Shared genetic liability for alcohol consumption, alcohol problems, and suicide attempt: Evaluating the role of impulsivity
Stephenson, M., Lannoy, S., & Edwards, A.C.
Heavy drinking and diagnosis with alcohol use disorder (AUD) are consistently associated with risk for suicide attempt (SA). Though the shared genetic architecture among alcohol consumption and problems (ACP) and SA remains largely uncharacterized, impulsivity has been proposed as a heritable, intermediate phenotype for both alcohol problems and suicidal behavior. The present study investigated the extent to which shared liability for ACP and SA is genetically related to five dimensions of impulsivity.
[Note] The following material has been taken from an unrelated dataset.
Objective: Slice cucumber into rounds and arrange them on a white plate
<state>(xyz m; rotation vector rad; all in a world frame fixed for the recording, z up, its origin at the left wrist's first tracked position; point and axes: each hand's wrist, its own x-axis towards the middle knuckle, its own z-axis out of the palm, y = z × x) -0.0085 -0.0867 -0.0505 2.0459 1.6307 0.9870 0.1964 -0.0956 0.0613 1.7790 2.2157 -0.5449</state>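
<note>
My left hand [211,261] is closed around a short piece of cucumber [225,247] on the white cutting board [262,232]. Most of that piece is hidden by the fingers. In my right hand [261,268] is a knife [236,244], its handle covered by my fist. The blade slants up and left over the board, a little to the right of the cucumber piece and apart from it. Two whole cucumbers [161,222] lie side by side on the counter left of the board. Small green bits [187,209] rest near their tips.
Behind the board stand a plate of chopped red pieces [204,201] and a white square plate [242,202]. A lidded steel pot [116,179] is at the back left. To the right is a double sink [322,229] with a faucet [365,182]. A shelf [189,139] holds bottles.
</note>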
Analyses incorporated summary statistics from genome-wide association studies of alcohol consumption (N = 160,824), problems (N = 160,824), and dependence (N = 46,568), alcoholic drinks per week (N = 537,349), suicide attempt (N = 513,497), impulsivity (N = 22,861), and extraversion (N = 63,030). We used genomic structural equation modeling (Genomic SEM) to, first, estimate a common factor model with alcohol consumption, problems, and dependence, drinks per week, and SA included as indicators. Next, we evaluated the correlations between this common genetic factor and five factors representing genetic liability to negative urgency, positive urgency, lack of premeditation, sensation-seeking, and lack of perseverance. Common genetic liability to ACP and SA was significantly correlated with all five impulsive personality traits examined (rs = 0.24–0.53, ps < 0.002), and the largest correlation was with lack of premeditation, though supplementary analyses suggested that these findings were potentially more strongly influenced by ACP than SA. These analyses have potential implications for screening and prevention: Impulsivity can be comprehensively assessed in childhood, whereas heavy drinking and suicide attempt are quite rare prior to adolescence. Our findings provide preliminary evidence that features of impulsivity may serve as early indicators of genetic risk for alcohol problems and suicidality.